Camille St. James is passionate about her work on the Truth Project-an organization dedicated to vindicating innocent criminals on death row. The project has just gotten the attention of the public because of the acquittal of an alleged murderer from Blood Bayou, the town where he ex-husband pastors a church. But a reporter drops a bomb at the press conference, saying that this same prisoner just murdered someone not twenty-four hours after his release. That someone is her ex-sister-in-law, her ex-husband's sister. Camille is stunned as the Truth Project is temporarily shut down and she is given an extended leave of absence. She uses this leave to travel to Blood Bayou and do a little investigating of her own, because she does not believe the accused murdered her ex-sister-in-law. There she once again faced her ex-husband as they are forced to work together against the odds on this seemingly impossible case.

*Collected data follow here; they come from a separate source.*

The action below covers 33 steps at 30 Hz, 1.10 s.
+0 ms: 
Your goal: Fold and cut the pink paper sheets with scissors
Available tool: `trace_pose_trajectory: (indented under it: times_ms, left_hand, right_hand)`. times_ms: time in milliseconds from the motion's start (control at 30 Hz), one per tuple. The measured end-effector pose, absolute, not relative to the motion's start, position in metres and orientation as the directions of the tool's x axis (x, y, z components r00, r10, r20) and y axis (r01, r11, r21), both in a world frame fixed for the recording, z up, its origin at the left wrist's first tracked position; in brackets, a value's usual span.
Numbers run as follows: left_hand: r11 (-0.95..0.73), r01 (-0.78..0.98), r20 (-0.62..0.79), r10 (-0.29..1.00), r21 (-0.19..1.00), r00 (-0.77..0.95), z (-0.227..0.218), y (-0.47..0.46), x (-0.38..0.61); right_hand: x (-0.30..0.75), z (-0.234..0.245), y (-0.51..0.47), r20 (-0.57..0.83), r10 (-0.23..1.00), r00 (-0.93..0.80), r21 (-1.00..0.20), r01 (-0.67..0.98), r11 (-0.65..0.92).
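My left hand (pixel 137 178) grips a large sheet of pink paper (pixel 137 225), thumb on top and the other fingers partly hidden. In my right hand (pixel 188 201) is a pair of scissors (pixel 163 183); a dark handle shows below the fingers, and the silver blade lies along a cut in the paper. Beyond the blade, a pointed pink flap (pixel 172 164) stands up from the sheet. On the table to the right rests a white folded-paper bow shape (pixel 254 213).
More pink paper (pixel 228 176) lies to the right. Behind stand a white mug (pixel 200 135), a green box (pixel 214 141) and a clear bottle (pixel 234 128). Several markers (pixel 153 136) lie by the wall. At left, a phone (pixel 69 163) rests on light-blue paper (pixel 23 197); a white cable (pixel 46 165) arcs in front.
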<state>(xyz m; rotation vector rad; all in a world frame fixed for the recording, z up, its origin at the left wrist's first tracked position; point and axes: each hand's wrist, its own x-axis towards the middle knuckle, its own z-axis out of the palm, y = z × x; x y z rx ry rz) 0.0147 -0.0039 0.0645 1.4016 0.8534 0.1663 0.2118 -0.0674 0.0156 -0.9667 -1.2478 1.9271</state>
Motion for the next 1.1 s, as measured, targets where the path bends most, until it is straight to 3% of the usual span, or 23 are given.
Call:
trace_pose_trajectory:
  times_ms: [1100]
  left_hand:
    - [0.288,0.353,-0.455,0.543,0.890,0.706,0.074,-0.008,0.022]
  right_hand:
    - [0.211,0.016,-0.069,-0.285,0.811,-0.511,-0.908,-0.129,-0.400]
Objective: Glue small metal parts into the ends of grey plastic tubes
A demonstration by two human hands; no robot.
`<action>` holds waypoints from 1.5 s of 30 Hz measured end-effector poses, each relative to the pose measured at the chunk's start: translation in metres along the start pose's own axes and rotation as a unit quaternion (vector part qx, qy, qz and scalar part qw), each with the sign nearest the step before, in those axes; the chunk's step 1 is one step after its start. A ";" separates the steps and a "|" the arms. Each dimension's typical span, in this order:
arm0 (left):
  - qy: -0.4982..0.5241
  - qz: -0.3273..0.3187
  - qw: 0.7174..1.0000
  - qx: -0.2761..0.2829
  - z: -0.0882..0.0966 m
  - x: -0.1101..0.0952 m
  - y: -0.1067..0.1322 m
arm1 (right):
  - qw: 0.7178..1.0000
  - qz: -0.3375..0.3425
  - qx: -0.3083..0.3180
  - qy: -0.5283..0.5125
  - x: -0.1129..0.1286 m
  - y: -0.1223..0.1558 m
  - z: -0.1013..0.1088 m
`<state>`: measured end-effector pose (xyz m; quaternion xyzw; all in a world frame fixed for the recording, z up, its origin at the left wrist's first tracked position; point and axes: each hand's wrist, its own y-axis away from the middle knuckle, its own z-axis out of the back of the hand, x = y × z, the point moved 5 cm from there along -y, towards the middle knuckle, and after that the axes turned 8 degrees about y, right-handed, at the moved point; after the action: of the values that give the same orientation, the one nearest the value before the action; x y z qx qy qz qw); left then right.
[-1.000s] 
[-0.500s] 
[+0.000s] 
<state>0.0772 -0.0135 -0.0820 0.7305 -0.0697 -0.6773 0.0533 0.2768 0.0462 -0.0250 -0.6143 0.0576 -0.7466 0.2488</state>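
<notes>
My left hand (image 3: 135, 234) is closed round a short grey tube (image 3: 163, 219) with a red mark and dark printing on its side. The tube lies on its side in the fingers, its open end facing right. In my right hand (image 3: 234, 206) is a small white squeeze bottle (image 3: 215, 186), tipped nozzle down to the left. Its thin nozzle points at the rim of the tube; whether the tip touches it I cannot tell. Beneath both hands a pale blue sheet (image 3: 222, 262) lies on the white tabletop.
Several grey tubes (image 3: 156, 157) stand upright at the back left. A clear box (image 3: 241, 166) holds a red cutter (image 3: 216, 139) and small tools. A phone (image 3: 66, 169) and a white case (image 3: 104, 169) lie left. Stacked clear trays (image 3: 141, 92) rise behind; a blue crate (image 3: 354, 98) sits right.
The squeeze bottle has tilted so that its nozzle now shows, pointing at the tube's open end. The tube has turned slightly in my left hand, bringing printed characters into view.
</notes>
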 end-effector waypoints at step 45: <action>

On the surface, this plot looks like a very typical legal plot. In some ways, it is, and in some ways, it's not. Very well-crafted, imperfect characters cause this book to be better than your average legal thriller, yet Karen Young could have been a bit more creative with her plot development.
Camille, her ex-husband Jack, Camille's father and mother, and several other characters are all very good characters, complete with personalities and imperfection. In some ways, Jack is seen as a mentor character, but he is the correct kind of mentor characters because he is only that way because he has learned from some serious mistakes he has made in his past. Camille, despite her noble efforts to acquit the innocent, is not very innocent herself. I can't think of a single perfect character, which very much helps this book stand out from its legal thriller counterparts. Without this cast of characters, this book would have been comparable to The Great Divide.
It was inevitable that Camille's prize prisoner was going to be found innocent in the end, but I wish Karen had done the opposite. The book could have been five stars had she left the beaten path of legal fiction. It was also inevitable that Jack and Camille would rediscover their lost love, and again, Karen should have done the opposite. Yet there are still a few good plot elements such as two key character deaths at the end, one being more meaningful than the other because it was based on Jack's wrong choices. At the end, the reader does not know whether another key character died or not or whether Camille became a Christian. Karen obviously knows how to write original plots, so it doesn't make any sense why she only went halfway with this one.
Nevertheless, Karen Young did enough to write an Elite book. However, in the future, I hope she goes further with her original writing and writes that five star book within.